Survive Outdoors Update on West Nile Virus
August 11, 2002
Within one year’s time the West Nile Virus has spread
from the east coast to the central states. There have been
documented cases of the West Nile Virus occurring in humans
in Texas, Louisiana, Mississippi, Illinois and New York.
It is important to note that the West Nile mosquito does
not typically reside near rivers, lakes and streams, but prefers
stagnant pools of water. Precautions can be taken by removing
stagnant water around your home area. Take a walk around your
home and yard. Water that is pooling in old tires or flowerpots
should be dumped out.
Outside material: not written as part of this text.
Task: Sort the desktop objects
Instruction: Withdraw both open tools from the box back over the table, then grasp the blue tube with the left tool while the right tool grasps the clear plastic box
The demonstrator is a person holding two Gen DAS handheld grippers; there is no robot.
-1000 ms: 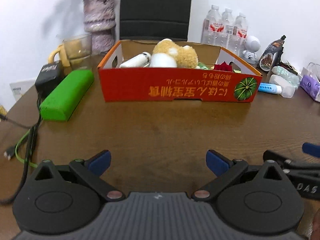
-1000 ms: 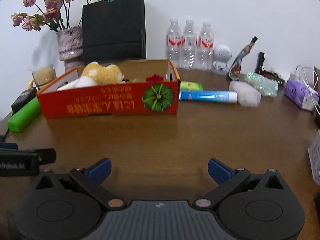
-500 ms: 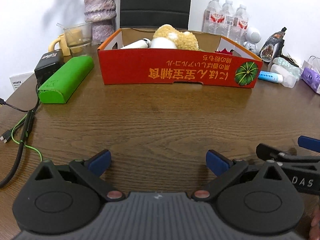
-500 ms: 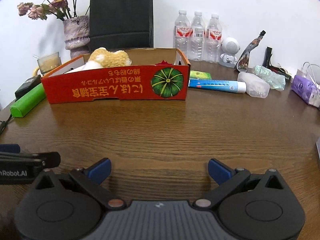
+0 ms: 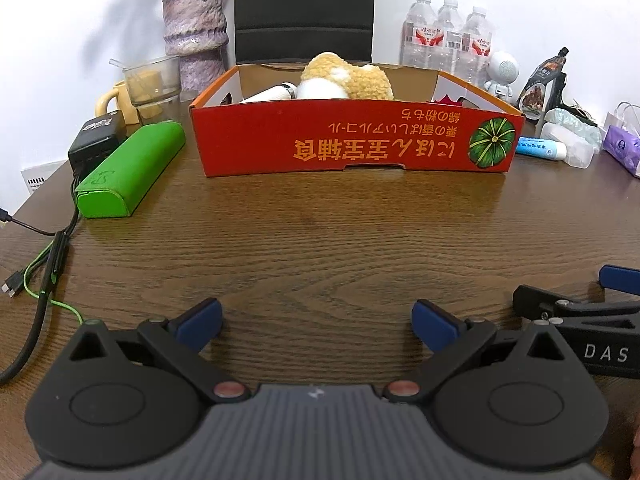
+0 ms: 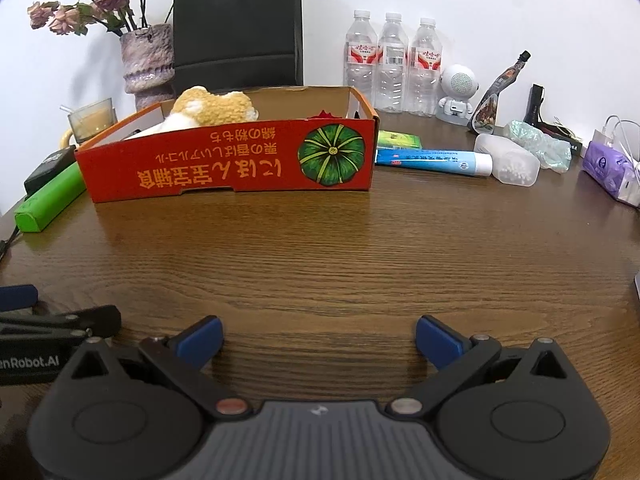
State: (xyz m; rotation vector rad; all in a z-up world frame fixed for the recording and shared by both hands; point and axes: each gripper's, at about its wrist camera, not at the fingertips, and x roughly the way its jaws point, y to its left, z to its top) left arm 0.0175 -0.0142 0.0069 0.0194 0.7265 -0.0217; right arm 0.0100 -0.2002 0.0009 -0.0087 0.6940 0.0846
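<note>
Toothpaste tube (image 6: pixel 434 160) lies crosswise (cap rightward) beside box (image 6: pixel 224 170).

Three water bottles (image 6: pixel 394 64) stand beside a black bag (image 6: pixel 238 24) and vase (image 6: pixel 148 64).

right gripper (image 5: pixel 592 312) side: "DAS" — partly cut off
left gripper (image 6: pixel 44 332) side: "nRobot.AI" — start hidden
red box (image 6: pixel 228 164): upside-down orange script, unreadable
</note>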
Decrease outdoor activity at dawn or
dusk, when mosquitoes are most prevalent. However if outside
during that time, mosquito repellant with up to 35% Deet is
recommended (please use no more than 25% in children under
7 years of age, or the elderly).
We need not start to panic! However, vigilant concern is
appropriate. Your risk of contracting the West Nile Virus
at this point is still less than 1%, despite the amount of
cases that have been reported. Many sub-clinical cases of
West Nile Virus, which have not advance to full-blown encephalitis,
may go unnoticed and therefore unreported.
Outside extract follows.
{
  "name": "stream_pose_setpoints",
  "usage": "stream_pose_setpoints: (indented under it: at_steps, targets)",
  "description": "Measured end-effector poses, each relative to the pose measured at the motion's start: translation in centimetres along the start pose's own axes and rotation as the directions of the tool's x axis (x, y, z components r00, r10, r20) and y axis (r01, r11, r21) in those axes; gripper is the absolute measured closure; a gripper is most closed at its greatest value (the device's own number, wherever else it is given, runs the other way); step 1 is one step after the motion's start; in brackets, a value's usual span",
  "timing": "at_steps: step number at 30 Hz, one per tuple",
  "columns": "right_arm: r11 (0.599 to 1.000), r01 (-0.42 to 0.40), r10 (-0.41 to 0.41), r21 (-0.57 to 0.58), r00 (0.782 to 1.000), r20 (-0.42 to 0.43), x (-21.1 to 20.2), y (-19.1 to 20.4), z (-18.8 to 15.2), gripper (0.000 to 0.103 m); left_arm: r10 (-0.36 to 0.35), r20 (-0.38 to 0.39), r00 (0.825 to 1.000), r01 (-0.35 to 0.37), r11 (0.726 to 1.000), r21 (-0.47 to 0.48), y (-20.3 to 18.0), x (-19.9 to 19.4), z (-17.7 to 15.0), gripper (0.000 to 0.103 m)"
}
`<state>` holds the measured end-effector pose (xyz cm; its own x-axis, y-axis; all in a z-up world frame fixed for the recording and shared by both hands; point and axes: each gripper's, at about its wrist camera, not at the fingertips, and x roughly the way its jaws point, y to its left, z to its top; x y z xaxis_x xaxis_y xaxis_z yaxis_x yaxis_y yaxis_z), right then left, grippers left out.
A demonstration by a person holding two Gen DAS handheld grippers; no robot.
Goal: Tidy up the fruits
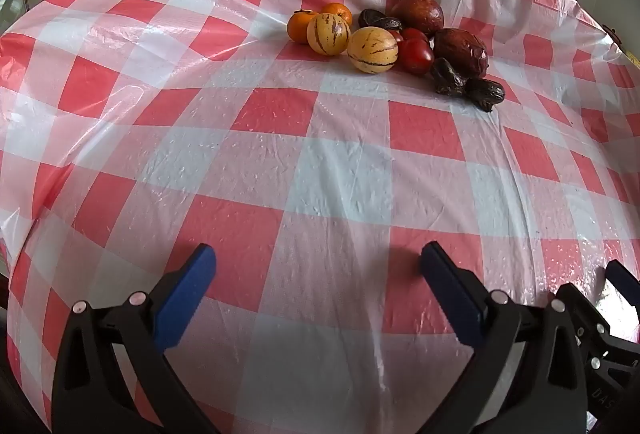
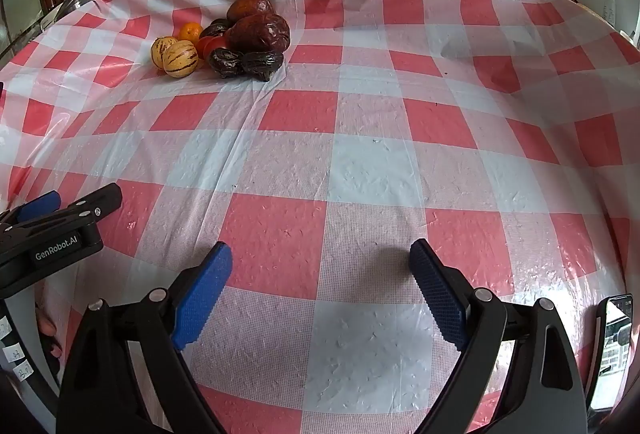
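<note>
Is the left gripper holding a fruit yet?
No. The left gripper is open and empty above the checked tablecloth, far from the fruit pile.

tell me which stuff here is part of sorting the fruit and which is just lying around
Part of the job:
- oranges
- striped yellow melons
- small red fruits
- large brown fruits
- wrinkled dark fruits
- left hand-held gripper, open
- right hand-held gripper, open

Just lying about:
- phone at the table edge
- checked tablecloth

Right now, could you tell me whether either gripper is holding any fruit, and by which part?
Nothing is held. The left gripper and right gripper are both open over the red-and-white checked plastic tablecloth, apart from the mixed fruit pile.
</note>
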<state>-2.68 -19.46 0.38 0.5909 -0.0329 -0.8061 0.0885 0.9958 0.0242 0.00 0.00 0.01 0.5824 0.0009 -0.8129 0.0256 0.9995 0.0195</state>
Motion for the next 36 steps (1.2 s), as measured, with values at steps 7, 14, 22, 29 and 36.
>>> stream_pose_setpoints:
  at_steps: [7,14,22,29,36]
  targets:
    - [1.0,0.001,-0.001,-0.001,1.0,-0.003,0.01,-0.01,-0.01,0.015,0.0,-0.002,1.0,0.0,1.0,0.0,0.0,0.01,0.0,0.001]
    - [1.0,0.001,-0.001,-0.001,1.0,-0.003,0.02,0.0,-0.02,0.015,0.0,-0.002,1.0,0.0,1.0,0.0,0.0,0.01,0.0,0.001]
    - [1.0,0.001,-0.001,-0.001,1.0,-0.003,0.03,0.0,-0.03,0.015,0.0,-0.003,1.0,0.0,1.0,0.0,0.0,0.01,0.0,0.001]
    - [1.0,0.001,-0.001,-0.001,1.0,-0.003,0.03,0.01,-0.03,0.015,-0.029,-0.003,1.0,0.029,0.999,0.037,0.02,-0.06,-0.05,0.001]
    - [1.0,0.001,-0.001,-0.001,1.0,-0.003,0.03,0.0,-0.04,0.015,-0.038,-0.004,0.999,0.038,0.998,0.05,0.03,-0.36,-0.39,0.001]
Because West Nile is a Virus and not bacterial infection,
there is no effective treatment at this point in time. No
vaccine is available. Pets can contract the West Nile Virus,
but they cannot transmit this to humans.
There is a blood test available to determine whether or not
one has been exposed to the West Nile Virus, by testing whether
antibodies to the Virus are present in the blood. This is
a specific West Nile antibody test for IGG/IGM Immunoglobulin.
You can ask your health care provider about this test.
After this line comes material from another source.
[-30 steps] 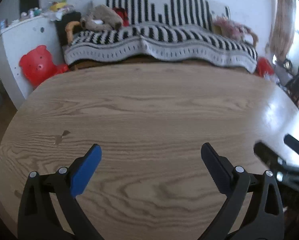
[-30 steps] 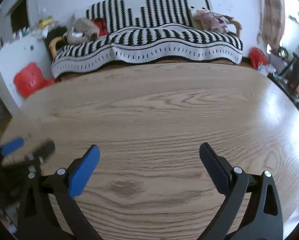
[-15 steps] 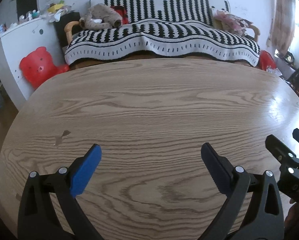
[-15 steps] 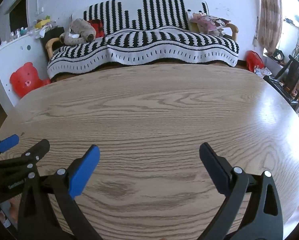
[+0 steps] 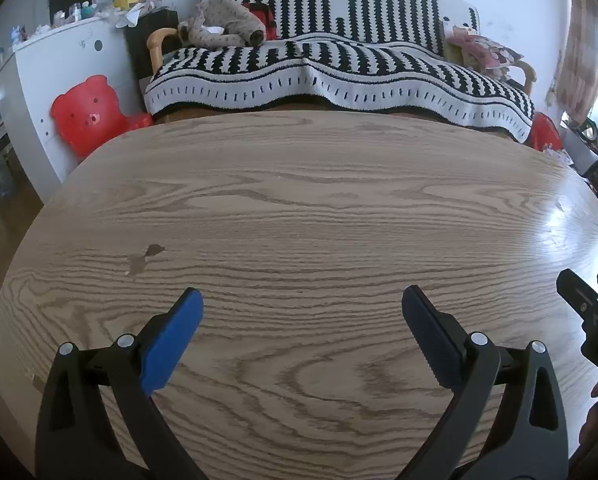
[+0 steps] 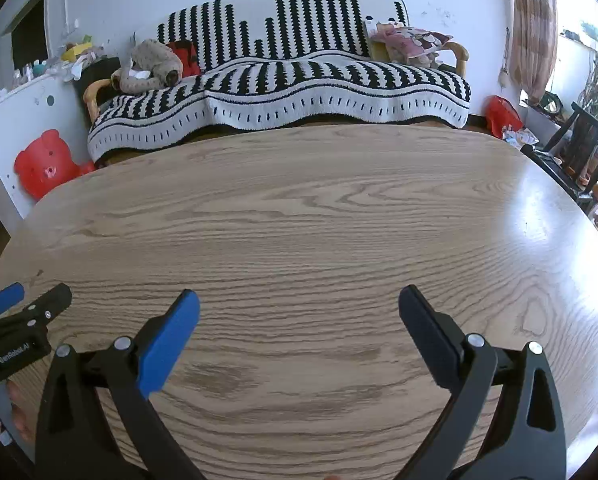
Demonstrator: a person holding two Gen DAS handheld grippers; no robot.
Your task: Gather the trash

For more in depth information on the, go to www.cdc.gov and
click on West Nile Virus. Their toll free telephone number
We will keep you updated with the latest information on the
continued spread of the West Nile Virus.
Dan Williams, Psy.D., PA-C
West Nile Virus News from 2001
The West Nile Virus is 98% fatal to the American Crow. If
you spot a dead crow or group of dead crows, you need to call
your County Health Department. There is no evidence that this
Virus can be obtained by handling live or infected birds.
However the disease is transmitted through mosquitoes, not
any other insect. The symptoms of West Nile Encephalitis,
which is a Virus that affects the brain, usually occurs 3-15
days after a mosquito bite and includes fever, headache, body
aches, occasional skin rash and swollen lymph glands. Severe
infections can lead to high fever, neck stiffness, disorientation,
tremors, convulsions, and muscle weakness. Most infections
are mild, but death is possible in extremely rare cases. There
have been 9 reported deaths in the Northeastern area of the
United States, not in the Midwest. Elderly individuals are
at greater risk. It is believed that the West Nile Virus started
in the New York City area, where most likely an exoticbird
infected with the Virus was brought over from another country
and smuggled in. Crows have tested positive for the West Nile
Virus in New Jersey this year, and it has been tracked as
far south as North Carolina. The Virus also affects backyard
birds. Blue Jays and Blue Birds can be affected.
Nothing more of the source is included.